SÃO PAULO (Reuters) - Em sua adaptação elegante e sóbria da peça "Senhorita Julia", a atriz e cineasta norueguesa Liv Ullmann trabalha com dois polos de tensão: de gênero e de classe. É essa disputa que domina o filme, colocando em cada extremidade uma personagem feminina, e ao centro, quase como um tolo, a masculina.
O roteiro de "Miss Julie" foi adaptado pela própria diretora a partir da peça do sueco August Strindberg, mantendo o universo patriarcal de regras rígidas e pessoas oprimidas do século 19, embora tenha deslocado a ação para a Irlanda da mesma época.
Julie (Jessica Chastain) é uma moça ousada para o seu tempo. Enquanto o pai, um rico aristocrata, está viajando, durante uma noite de solstício, ela tenta seduzir o serviçal da casa, John (Colin Farrell). Acontece que esse é noivo da cozinheira, Kathleen (Samantha Morton), uma carola que não está disposta a perder seu futuro marido.
Durante essa noite, Julie desce até a cozinha onde encontra o casal e começa seu jogo de charme e poder. Ao longe, ouvem-se celebrações das pessoas da vila, afinal, é uma noite de festa. É também nesse momento que Julie mandou a cozinheira dar comida envenenada à sua cadela que está prenha de um vira-latas. O destino da cachorrinha, no entanto, pode ser apenas uma antecipação do que está por vir.
Julie quer John, mas John é ambicioso, e não quer Julie, mas quer o seu dinheiro. Kathleen também quer John, mas não tem armas, a não ser evocar Deus e os pecados que seu noivo estará cometendo ao se deixar seduzir pela filha do patrão. A disputa é entre as duas, e o prêmio (ou seja, a personagem masculina) é o que menos importa, no fundo.

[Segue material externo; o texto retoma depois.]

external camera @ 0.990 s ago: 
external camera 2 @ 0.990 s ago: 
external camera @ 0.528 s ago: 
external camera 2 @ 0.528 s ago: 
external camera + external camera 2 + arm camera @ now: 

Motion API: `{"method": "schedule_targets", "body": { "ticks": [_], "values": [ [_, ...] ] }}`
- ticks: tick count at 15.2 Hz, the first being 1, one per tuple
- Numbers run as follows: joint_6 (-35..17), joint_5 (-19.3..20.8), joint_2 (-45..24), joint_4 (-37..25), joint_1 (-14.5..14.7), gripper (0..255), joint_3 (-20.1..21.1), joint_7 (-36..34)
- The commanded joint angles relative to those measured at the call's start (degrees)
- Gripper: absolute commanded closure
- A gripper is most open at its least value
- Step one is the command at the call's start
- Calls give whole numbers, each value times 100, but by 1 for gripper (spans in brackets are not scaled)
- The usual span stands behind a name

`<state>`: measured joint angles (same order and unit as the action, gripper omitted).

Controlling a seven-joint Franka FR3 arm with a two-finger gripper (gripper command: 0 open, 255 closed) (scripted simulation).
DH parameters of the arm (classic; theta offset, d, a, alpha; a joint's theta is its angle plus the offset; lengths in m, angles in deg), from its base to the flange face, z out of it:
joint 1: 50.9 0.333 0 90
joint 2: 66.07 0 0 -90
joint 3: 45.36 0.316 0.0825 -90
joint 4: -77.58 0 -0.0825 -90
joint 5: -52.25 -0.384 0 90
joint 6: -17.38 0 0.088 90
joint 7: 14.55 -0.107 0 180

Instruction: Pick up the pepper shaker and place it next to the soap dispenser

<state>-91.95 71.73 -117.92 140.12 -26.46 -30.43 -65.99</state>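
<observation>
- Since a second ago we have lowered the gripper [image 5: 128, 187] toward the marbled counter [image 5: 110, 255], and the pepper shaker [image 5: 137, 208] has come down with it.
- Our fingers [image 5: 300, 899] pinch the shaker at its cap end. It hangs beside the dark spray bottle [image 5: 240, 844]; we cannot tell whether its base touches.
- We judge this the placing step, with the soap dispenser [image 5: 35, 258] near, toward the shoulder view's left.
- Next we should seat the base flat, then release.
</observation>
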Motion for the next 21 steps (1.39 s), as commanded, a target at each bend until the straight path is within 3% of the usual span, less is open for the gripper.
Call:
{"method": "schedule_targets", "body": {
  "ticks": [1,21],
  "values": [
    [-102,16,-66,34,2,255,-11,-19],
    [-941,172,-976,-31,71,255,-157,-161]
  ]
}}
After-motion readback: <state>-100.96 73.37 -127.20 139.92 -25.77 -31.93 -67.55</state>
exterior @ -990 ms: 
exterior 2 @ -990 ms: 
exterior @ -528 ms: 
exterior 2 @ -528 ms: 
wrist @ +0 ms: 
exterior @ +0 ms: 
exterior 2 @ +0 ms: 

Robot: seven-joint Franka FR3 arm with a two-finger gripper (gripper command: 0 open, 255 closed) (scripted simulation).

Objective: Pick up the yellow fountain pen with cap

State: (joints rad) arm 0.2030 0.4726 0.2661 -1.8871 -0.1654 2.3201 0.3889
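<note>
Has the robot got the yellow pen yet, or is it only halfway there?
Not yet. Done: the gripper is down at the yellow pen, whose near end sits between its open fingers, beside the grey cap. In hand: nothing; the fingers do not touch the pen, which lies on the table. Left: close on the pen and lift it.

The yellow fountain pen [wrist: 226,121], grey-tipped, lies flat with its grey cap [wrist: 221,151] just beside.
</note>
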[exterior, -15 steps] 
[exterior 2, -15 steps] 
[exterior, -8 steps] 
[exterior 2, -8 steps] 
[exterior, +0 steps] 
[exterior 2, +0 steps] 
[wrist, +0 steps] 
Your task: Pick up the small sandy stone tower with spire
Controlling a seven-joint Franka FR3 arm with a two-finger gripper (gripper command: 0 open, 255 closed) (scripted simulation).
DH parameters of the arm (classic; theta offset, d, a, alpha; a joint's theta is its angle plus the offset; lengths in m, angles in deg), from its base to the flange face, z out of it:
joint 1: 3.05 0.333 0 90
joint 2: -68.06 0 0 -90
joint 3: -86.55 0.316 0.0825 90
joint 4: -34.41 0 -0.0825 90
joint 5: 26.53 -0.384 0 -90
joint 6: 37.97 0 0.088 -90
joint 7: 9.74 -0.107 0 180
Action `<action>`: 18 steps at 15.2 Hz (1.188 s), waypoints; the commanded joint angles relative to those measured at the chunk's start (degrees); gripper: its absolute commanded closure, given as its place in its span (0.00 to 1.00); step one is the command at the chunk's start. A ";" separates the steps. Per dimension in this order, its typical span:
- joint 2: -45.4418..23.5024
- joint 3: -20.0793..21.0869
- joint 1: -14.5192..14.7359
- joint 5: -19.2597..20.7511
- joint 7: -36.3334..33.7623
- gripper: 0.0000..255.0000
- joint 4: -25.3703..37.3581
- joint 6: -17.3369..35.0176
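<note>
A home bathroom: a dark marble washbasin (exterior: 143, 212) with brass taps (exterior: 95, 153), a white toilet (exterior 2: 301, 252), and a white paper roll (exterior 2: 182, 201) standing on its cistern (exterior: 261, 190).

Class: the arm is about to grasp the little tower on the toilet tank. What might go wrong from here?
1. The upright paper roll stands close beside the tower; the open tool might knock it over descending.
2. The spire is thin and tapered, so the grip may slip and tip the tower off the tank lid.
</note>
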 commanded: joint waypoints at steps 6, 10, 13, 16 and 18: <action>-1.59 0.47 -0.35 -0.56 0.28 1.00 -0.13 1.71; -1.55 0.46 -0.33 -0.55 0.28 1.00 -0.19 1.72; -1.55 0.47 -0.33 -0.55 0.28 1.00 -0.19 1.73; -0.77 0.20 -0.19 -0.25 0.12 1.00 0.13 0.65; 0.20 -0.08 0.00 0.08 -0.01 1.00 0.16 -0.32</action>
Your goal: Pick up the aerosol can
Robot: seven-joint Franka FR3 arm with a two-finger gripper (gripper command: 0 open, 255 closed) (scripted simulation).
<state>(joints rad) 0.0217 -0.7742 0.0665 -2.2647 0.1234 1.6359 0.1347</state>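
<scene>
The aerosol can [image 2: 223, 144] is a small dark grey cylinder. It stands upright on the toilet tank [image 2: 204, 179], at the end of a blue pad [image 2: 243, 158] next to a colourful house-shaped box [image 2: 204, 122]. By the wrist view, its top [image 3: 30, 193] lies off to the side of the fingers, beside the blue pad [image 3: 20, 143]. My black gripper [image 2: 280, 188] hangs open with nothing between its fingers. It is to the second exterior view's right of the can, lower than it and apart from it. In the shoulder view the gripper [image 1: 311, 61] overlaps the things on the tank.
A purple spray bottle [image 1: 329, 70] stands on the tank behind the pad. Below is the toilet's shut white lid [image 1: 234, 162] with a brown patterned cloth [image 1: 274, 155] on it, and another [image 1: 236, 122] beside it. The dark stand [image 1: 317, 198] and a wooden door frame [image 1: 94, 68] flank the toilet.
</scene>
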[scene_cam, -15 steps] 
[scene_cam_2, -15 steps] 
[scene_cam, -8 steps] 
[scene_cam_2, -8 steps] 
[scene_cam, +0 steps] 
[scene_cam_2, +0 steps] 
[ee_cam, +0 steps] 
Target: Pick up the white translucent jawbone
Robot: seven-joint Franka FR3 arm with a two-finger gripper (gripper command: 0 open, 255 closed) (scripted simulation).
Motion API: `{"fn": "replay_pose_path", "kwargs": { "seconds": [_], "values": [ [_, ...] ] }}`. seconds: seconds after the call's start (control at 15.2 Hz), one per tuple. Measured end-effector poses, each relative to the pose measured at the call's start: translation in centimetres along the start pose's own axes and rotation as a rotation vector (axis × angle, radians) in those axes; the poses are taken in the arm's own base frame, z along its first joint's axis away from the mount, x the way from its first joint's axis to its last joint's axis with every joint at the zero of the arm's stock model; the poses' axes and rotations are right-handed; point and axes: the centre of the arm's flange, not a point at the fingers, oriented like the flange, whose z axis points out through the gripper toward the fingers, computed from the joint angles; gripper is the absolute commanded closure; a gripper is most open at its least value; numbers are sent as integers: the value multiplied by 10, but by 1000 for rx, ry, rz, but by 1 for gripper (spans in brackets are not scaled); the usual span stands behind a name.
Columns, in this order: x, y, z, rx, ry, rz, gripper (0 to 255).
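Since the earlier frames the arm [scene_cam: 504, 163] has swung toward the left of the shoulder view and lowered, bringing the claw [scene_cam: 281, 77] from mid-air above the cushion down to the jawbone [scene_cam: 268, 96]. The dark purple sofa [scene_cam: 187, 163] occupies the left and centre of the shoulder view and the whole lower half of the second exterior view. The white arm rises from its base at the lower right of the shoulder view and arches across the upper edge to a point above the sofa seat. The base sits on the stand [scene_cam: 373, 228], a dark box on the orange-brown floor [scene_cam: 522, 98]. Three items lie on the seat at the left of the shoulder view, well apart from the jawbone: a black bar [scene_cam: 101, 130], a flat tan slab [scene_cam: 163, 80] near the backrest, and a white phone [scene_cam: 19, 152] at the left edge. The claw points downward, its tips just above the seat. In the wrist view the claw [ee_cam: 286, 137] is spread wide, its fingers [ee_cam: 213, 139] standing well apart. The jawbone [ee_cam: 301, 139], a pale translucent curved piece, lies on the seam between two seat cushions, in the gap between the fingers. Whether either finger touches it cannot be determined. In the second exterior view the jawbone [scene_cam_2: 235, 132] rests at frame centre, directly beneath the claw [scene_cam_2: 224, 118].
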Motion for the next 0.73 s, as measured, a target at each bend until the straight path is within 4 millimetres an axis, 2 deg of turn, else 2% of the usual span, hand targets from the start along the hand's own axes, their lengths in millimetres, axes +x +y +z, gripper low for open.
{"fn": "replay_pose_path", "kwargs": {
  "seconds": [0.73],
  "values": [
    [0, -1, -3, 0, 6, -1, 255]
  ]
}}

Ele é um pêndulo, ora de um lado, ora de outro, sem saber ao certo como agir diante de cada mulher.
Apesar da mudança de cenário, Ullmann se mantém fiel ao original, e joga o peso do filme em seus atores e na câmera austera, que beira a frieza, de seu fotógrafo Mikhail Krichman ("Leviatã"), que parece buscar mais que personagens, a disposição deles no castelo onde vivem, e como interagem com esse espaço. Nesse sentido, "Miss Julie" remete ao teatro – mas o filme está longe de ser um "teatro filmado".
A certa altura, John realiza o sonho de Julie, e o pós-coito, no universo de Strindberg, é um mundo aristocrata em decadência, ou seja, não é algo bom. No filme, a diretora pode jogar outra luz nessa ação: é a transformação de estruturas. O fato de as três personagens mergulharem num inferno pessoal logo após esse momento se torna um indício de que a mudança será inevitável.
E o fato de ser uma mulher a adaptar uma peça que é tão cruel com as mulheres tem muito a dizer. Ullmann parece querer alertar Strindberg de algumas coisas que ele não sabia, ou fingia não saber. Quando as disputas se intensificam, e as mulheres são "colocadas em seus devidos lugares" – o que poderia ser uma barreira para o filme ultrapassar, na verdade, se torna um alerta, uma contenção que explicita os limites das estruturas – elas novamente! – e diz que nem tanta coisa mudou assim desde a estreia da peça e sua adaptação de 2014.